I’ve never liked cats. To me a cat was always a creature that was never truly meant to be (or desired to be) anyone’s pet. Instead, I am convinced that if cats were large enough, they’d happily kill their owners. They are really just unpleasant animals. I mean, think about it. Most people are allergic to them. In other words, they are rejected by the human body. They shed their hair like a middle-aged hippie, and if you pick them up and hold them for any amount of time, you look like a body double for Chewbacca. When they are finished being petted, instead of simply leaning toward the ground, they either bite you or dig their claws into your flesh for leverage. How sweet-a pet that makes you bleed!
Then, along came my middle daughter, Anna. When she was about six years old, she looked up at me with her big, manipulative green eyes and said, “All I ever wanted was a baby Siamese.” Due to my lack of a backbone and my fear of feeling like the Hannibal Lecter of fathers, I found my self working with Santa to locate a Siamese kitten. Luckily, the search didn’t take long, and I didn’t have to go to Siam, wherever that is. In fact, I found Missy through a rescue operation in deep East Texas. Maybe that explains her penchant for monster trucks, vape shops and all things Wal-Mart.
Needless to say, Anna and my other girl children were thrilled with the kitten, which soon transformed into a cat. We did have her spayed and declawed (after she had proven herself qualified to work in the damage control department for the La-Z-Boy corporation), so there isn’t a whole lot of cat left there, but just enough to remind us all of what she is.

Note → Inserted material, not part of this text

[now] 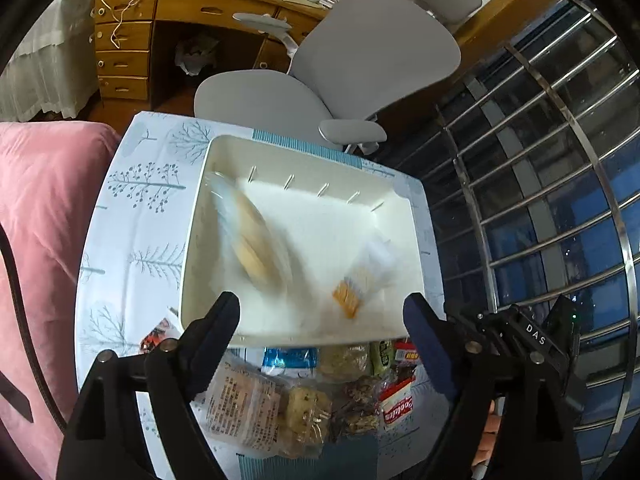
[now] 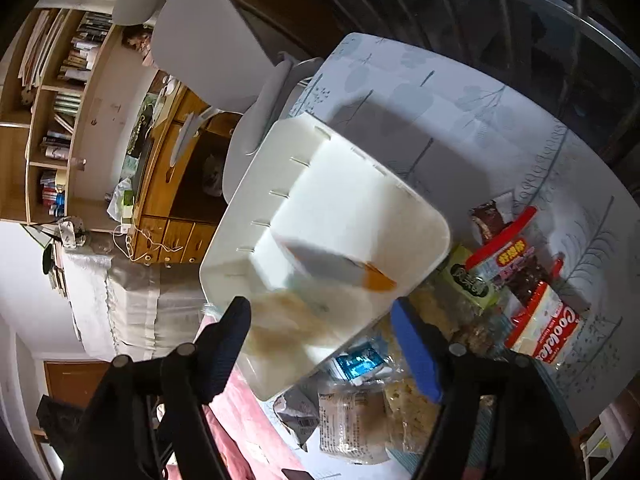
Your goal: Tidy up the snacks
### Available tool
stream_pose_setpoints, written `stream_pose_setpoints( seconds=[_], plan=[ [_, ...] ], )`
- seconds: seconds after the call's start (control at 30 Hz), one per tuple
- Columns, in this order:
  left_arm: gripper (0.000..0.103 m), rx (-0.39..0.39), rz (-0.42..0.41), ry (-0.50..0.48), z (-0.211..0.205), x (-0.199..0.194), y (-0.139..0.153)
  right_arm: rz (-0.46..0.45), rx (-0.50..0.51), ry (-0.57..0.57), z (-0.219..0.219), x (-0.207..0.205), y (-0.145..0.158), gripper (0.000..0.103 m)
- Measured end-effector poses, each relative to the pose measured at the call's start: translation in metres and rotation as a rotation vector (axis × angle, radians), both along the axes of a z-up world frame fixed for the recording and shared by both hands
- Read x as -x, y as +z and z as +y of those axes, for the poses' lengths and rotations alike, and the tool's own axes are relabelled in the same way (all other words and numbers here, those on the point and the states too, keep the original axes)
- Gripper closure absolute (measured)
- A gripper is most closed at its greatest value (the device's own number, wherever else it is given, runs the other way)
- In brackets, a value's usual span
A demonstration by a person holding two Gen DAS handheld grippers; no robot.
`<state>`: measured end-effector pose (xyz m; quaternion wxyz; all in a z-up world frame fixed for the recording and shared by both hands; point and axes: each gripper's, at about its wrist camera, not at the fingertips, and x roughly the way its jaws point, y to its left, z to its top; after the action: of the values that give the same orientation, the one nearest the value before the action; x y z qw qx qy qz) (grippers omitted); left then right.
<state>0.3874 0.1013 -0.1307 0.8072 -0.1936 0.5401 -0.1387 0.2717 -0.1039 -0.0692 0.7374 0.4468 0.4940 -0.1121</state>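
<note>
A white plastic bin (image 1: 196,216) stands on the tree-patterned tablecloth (image 1: 132,200). Inside it two packets show blurred: a clear-wrapped bread roll (image 1: 256,244) on the left and a small packet with an orange end (image 1: 356,284) on the right. My left gripper (image 1: 322,304) hangs over the bin's near rim, open, with nothing between its pads. In the right wrist view the bin (image 2: 248,184) holds the same blurred bread (image 2: 288,320) and orange-ended packet (image 2: 344,268). My right gripper (image 2: 320,308) is open above its near corner, holding nothing.
Several wrapped snacks (image 1: 304,396) lie on the table's near side, among them a red Cookies pack (image 2: 548,328), a green packet (image 2: 472,280) and a blue packet (image 2: 360,364). A grey office chair (image 1: 360,60) and a wooden desk (image 1: 132,40) stand beyond. Pink bedding (image 1: 36,220) lies left, window bars (image 1: 560,160) right.
</note>
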Motion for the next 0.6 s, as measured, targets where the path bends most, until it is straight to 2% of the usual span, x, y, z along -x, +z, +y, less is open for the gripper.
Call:
stream_pose_setpoints(
  seconds=[0.23, 0.47, 0.6],
  plan=[
    [0.020, -0.028, 0.039, 0.026, -0.004, 0.035, -0.004, 0.009, 0.010, -0.028, -0.008, 0.040, 0.004, 0.030],
    [0.020, -0.041, 0.043, 0.017, -0.011, 0.097, -0.003, 0.021, 0.018, -0.046, -0.019, 0.101, 0.010, 0.030],
    [0.020, -0.048, 0.048, 0.004, -0.016, 0.135, -0.003, 0.024, 0.059, -0.024, -0.024, 0.137, 0.017, 0.030]
  ],
)
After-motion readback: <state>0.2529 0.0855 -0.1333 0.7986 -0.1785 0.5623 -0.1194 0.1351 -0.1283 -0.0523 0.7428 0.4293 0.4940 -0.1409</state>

Living with Missy is like living with an annoying teenager. It’s all about her. I used to have dogs as pets, and when a dog wants to be petted, you feel a sense of unconditional love. When I pet Missy, I feel like I’m being used. During daytime hours, her signal that she desires the brief and barely tolerated touch of a human hand is that she flops on to her side, just out reach. She demands that you come to her, and it’s often at the most inconvenient time imaginable-like when I’m on the toilet. (Someday, I’ll learn to lock the door.)
In addition to interrupting my time in the bathroom, Missy’s petting habits also interfere with my rest. Each night, when I finally collapse into the haven that is my bed and I am just on the cusp of the precious oblivion of sleep, I feel the inevitable and ominous cadence of Missy’s footsteps on the bed. She then has the audacity to perch on my chest and demand that I scratch her bony head and back, which is like scratching a bicycle chain. If I neglect to scratch quickly enough, she places her foot on my mouth, undoubtedly after just having visited her litter box. During the scratching ritual, if I hit just the right spot, she either licks me with the tongue of agony (after having licked who knows what) or nips my chin, all while allowing me to experience her breath that smells like she’s been dead for six weeks.
A few days ago, I actually found myself leaning over my computer chair to operate my home PC to avoid disturbing her while she napped! Something is clearly amiss. I didn’t want a cat in the first place, and now I can’t go to the bathroom, sleep, or buy underwear on eBay without feline interference!
I suppose that the consolation to all of this is that my daughters love her and she makes them happy-when she’s not assaulting their feet when they walk through the living room. And I kind of like her, too. I guess I see her as a challenge, which makes my home life even more interesting, but I am determined not to allow her to take over the household. Excuse me, now, while I lean over Missy to search eBay for a second computer chair.